La scelta dipenderà da un giudizio sociale sulla distribuzione (LECCISOTTI), giudizio che verrà espresso tenendo conto della funzione del
benessere sociale, costruita aggregando le preferenze dei singoli riguardo al benessere. In tal modo l’efficienza allocativa viene giudicata sulla
base di due postulati etici generali (BROSIO): l’individualismo (poichè
è il singolo il miglior giudice della propria situazione) e l’aggregazione
delle preferenze individuali (valutata in base al criterio paretiano secondo il quale il benessere della collettività aumenta se aumenta l’utilità di
un individuo senza che si riduca quella di qualcun altro);
— in secondo luogo, se l’allocazione delle risorse determinata automaticamente da un mercato perfettamente concorrenziale non corrisponde necessariamente a quella socialmente ottimale (se, cioè, efficienza ed equità
non coincidono), si rende opportuna una politica redistributiva da parte
dello Stato. Il secondo teorema dell’economia del benessere afferma
che, se un’allocazione è Pareto-efficiente, esiste una distribuzione iniziale delle risorse tale che il libero agire del mercato realizza quell’allocazione. Ne consegue che, modificando in modo opportuno la distribuzione iniziale delle risorse attraverso determinati strumenti (principalmente imposte e sussidi) e lasciando poi al libero agire del mercato la
realizzazione dell’efficienza allocativa, è possibile raggiungere la situazione di ottimo sociale.

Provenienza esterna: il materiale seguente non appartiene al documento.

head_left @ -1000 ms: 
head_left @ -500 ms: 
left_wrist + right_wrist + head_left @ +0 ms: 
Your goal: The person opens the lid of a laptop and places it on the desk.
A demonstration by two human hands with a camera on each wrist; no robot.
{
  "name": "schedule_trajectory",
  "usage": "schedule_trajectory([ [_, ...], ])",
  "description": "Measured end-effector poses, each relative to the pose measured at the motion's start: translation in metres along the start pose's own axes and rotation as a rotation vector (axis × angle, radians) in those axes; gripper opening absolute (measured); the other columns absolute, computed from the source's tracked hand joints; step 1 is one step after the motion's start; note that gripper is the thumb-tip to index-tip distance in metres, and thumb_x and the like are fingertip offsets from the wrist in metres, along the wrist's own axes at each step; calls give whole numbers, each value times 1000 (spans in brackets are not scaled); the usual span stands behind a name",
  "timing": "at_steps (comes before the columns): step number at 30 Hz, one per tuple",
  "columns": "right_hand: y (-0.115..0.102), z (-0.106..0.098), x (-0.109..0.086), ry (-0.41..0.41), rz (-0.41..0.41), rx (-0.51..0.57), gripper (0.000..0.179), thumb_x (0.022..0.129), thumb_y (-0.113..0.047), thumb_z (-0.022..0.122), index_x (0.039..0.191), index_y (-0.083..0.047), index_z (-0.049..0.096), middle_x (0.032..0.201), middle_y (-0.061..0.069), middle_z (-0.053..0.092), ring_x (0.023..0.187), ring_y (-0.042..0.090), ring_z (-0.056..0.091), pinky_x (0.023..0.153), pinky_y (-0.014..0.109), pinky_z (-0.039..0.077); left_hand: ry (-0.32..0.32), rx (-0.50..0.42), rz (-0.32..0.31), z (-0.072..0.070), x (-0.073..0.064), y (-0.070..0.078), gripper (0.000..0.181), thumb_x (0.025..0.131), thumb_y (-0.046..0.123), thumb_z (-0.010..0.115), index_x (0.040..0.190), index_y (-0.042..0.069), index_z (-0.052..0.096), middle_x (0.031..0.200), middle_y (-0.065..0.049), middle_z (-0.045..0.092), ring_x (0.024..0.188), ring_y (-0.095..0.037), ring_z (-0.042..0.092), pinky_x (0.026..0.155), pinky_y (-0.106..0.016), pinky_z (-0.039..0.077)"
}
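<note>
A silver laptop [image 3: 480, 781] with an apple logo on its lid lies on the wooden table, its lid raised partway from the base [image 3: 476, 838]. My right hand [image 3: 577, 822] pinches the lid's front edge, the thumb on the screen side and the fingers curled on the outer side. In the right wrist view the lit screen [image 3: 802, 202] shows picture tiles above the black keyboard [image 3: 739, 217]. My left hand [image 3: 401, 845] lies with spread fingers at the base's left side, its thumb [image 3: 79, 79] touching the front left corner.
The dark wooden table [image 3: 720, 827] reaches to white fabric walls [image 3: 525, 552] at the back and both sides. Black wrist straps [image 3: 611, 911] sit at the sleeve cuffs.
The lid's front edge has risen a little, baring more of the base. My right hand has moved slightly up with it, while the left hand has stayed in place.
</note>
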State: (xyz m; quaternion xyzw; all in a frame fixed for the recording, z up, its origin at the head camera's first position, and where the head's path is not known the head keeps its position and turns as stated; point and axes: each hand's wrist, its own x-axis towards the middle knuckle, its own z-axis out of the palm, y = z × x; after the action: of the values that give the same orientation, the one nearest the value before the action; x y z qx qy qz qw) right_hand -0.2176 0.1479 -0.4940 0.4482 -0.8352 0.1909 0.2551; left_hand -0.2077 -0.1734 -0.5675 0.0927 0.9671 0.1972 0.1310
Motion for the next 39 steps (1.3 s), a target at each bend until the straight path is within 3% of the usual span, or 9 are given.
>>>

Contrariamente alle intenzioni di Pareto (che intendeva riproporre in chiave marginalistica la teoria della mano invisibile di Smith), i due teoremi fondamentali dell’economia del benessere forniscono una fondamentale giustificazione teorica all’intervento pubblico nell’economia, richiedendo che lo Stato:
a) garantisca la concorrenza, facendo fronte a quei fenomeni di fallimento
del mercato di cui si parlerà approfonditamente in seguito (cfr. Parte
Seconda, Capitolo Primo);
b) intervenga preventivamente sulla distribuzione delle risorse, per far sì
che il libero agire delle forze di mercato conduca ad un’allocazione delle risorse che sia, al tempo stesso, efficiente ed equa.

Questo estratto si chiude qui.